**Targeted Data Poisoning Attacks in Deep Learning: A Coding Guide**
Hey there, fellow machine learning enthusiasts! Today, we’re going to tackle a crucial topic in machine learning security: targeted data poisoning attacks. We’ll be exploring how to manipulate labels in the CIFAR-10 dataset and observe the impact on model behavior. Get ready to learn about refining your data pipelines to ensure consistent and comparable learning dynamics!
To achieve this, we’ll selectively flip a fraction of samples from a target class to a malicious class during training, demonstrating how refined corruption in the data pipeline can propagate into systematic misclassification at inference time.
**Code:** Check out the full code here:
**Dataset Wrapping**: We’ll implement a custom dataset wrapper that allows controlled label poisoning during training. We’ll flip a configurable fraction of samples from the target class to a malicious class while keeping the test data untouched.

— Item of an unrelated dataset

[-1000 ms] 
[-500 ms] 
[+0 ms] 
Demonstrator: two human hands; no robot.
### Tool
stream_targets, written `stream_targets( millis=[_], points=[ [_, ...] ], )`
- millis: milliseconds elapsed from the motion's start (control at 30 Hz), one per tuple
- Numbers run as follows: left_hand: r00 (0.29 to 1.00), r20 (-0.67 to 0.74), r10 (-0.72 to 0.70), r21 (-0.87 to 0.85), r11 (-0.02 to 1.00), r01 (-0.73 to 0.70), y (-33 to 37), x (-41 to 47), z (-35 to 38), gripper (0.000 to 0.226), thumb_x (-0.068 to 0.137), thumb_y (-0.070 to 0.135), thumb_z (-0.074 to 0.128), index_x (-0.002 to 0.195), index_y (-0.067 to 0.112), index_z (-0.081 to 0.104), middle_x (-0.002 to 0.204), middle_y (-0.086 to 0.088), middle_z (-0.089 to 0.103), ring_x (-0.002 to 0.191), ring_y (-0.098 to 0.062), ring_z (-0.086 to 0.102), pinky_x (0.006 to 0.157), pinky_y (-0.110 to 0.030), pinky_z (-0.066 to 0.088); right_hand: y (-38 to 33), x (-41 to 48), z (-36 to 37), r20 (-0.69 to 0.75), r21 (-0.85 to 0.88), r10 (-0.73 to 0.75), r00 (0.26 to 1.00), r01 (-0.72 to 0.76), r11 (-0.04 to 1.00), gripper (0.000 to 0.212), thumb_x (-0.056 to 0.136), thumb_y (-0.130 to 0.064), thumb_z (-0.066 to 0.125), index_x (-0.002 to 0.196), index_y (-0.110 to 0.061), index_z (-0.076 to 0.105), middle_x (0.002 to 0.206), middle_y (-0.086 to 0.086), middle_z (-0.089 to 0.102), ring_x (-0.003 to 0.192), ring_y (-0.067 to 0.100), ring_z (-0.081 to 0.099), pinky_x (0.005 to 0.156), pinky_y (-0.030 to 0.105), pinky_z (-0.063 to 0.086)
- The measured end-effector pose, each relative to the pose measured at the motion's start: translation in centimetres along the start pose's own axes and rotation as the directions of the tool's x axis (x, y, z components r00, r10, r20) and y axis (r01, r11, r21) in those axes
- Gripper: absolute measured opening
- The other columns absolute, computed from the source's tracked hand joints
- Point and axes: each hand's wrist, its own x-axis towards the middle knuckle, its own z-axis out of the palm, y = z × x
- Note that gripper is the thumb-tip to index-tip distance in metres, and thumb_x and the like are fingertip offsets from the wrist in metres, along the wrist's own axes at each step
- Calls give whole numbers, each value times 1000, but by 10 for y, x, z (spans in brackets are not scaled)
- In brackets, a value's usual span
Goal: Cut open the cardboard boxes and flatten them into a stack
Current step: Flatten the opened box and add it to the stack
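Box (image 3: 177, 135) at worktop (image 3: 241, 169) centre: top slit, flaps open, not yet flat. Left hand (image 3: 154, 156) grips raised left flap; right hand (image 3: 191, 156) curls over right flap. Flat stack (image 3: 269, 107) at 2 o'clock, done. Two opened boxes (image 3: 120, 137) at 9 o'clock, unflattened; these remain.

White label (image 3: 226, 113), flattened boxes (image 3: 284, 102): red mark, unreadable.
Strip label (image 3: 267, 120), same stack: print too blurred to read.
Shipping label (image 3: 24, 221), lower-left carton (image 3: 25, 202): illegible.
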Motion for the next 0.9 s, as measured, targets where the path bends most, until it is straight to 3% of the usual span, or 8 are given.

**Model Definition**: We’ll define a lightweight ResNet-based model tailored for CIFAR-10 and implement the full training loop. We’ll train the model using standard cross-entropy loss and Adam optimization to ensure steady convergence.
**Evaluation**: We’ll run inference on the test set and acquire predictions for quantitative evaluation. We’ll compute confusion matrices to visualize class-wise behavior for both clean and poisoned models. We’ll use these visual diagnostics to highlight focused misclassification patterns introduced by the attack.
**Code Snippets**:
“`python
import torch
import torch.nn as nn
import torch.optim as optim
import torchvision
import torchvision.transforms as transforms
from torch.utils.data import DataLoader, Dataset
import numpy as np
import matplotlib.pyplot as plt
import seaborn as sns
from sklearn.metrics import confusion_matrix, classification_report
CONFIG = {
“batch_size”: 128,
“epochs”: 10,
“lr”: 0.001,
“target_class”: 1,
“malicious_label”: 9,
“poison_ratio”: 0.4,
}
…
def get_model():
model = torchvision.models.resnet18(num_classes=10)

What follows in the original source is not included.